Here is the framework that I have developed to establish the scope of information governance:
- Master Data Governance
These include a single view of customers, materials, vendors, employees and chart of accounts. Each data domain has specific attributes that need to be fit for purpose. For example, phone number is an important attribute for the customer data domain, because it is important for an enterprise to have valid contact information in case of need.
- Reference Data Governance
These include data that is relatively static such as codes for countries, states or provinces, currencies, industries and customer segments.
- Big Data Governance
These include social media (Twitter feeds, blogs, Facebook pages, LinkedIn profiles), cell phone GPS data, sensor data, weather data, etc. These data tend to be operational in nature and meet the three “V” criteria – volume, velocity, and variety.

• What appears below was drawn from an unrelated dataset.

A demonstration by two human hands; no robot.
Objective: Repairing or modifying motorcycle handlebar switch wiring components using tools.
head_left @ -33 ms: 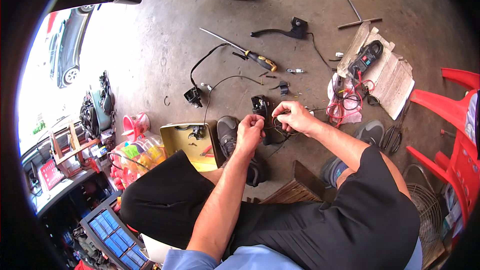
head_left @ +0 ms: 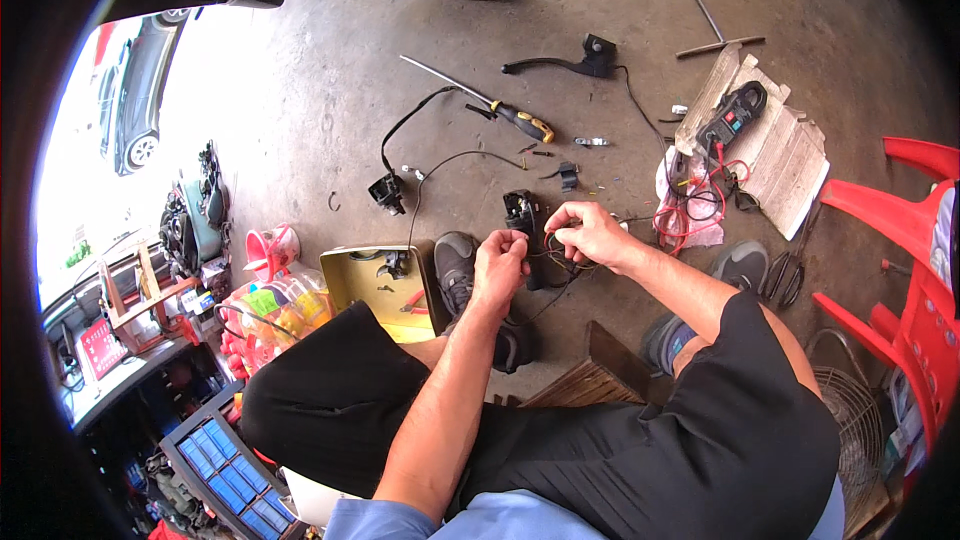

Most of my clients are implementing information governance programs today. These programs focus on the governance of master data and, to a lesser extent, reference data. Based on my conversations, I expect that clients will increasingly focus on the governance of big data in the next 12-18 months.
Big Data Governance programs need to focus on issues that are similar to other information governance initiatives. For example, these programs need to address the following:
- Information Lifecycle Management – Big Data programs need to ensure that storage costs do not spiral out of control.
- Data Quality – Organizations need to establish what level of data quality is “good enough” because of the high volume and velocity of Big Data.
- Metadata – Big Data Governance needs to create sound metadata to avoid situations such as where a company bought the same dataset twice because it was named differently within two different repositories.
- Privacy – Enterprises need to be very specific about adherence to privacy concerns, such as leveraging social media analytics.
All said and done, 2012 should be a breakout year for Big Data Governance programs.